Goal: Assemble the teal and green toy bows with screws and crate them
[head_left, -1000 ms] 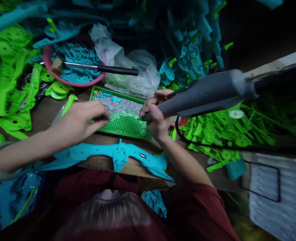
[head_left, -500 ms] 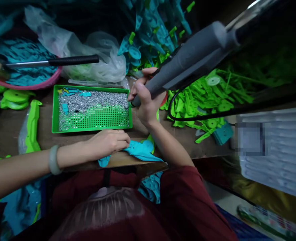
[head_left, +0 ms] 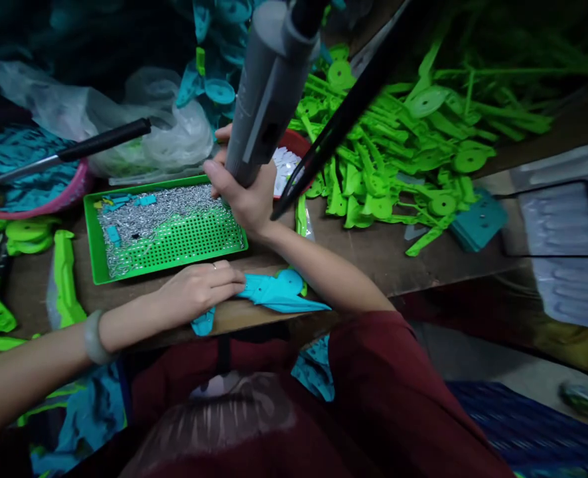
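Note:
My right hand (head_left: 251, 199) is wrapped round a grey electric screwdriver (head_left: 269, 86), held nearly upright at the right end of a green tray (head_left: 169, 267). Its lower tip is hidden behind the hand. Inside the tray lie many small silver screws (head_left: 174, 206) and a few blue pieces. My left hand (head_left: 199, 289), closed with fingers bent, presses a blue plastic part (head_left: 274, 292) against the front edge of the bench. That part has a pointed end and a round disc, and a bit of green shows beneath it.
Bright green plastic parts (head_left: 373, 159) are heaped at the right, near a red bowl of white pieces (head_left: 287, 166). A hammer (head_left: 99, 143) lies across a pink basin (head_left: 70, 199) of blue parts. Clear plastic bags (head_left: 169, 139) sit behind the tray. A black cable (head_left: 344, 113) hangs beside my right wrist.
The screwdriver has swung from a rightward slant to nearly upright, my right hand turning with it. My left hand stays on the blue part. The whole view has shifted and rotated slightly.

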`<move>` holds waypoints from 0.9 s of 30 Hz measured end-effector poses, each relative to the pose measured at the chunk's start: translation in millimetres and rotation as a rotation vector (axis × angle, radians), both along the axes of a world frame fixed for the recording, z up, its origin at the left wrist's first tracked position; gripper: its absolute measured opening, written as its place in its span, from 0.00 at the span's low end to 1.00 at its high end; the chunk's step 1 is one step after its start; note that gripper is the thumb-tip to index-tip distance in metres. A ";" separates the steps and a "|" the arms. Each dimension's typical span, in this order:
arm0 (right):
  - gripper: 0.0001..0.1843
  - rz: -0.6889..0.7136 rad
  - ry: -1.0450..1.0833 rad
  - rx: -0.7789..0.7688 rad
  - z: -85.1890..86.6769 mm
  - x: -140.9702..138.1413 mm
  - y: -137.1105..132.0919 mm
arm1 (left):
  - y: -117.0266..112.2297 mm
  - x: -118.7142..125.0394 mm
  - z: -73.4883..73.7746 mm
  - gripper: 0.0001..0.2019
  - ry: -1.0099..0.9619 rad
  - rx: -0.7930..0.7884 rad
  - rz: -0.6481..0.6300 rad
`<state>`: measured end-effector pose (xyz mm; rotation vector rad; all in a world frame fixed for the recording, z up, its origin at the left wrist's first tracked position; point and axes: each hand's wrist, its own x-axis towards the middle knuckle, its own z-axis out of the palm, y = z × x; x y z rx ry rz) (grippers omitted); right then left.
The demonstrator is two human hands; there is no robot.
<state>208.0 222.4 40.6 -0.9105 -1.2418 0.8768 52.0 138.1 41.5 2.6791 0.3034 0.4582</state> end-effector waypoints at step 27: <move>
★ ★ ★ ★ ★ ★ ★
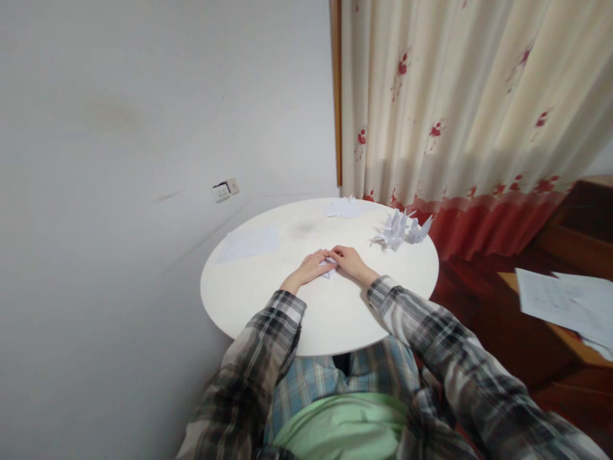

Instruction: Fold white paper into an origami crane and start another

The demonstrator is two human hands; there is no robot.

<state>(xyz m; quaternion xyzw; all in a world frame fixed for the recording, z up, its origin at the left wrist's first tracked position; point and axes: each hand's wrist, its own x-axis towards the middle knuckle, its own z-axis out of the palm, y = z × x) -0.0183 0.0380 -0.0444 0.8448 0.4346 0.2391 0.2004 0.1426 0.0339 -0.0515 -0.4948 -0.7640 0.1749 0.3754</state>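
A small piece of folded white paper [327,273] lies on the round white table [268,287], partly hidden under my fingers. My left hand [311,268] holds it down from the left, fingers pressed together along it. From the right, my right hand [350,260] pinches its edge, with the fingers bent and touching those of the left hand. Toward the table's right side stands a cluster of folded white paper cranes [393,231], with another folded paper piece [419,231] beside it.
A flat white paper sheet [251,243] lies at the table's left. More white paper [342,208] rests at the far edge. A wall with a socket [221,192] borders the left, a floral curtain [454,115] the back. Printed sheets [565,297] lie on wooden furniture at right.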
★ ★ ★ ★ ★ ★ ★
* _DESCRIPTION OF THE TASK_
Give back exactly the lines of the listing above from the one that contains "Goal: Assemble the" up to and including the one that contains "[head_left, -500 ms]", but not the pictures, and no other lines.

* _RESULT OF THE TASK_
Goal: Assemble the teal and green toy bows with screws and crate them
[head_left, -1000 ms] 
[head_left, -500 ms] 

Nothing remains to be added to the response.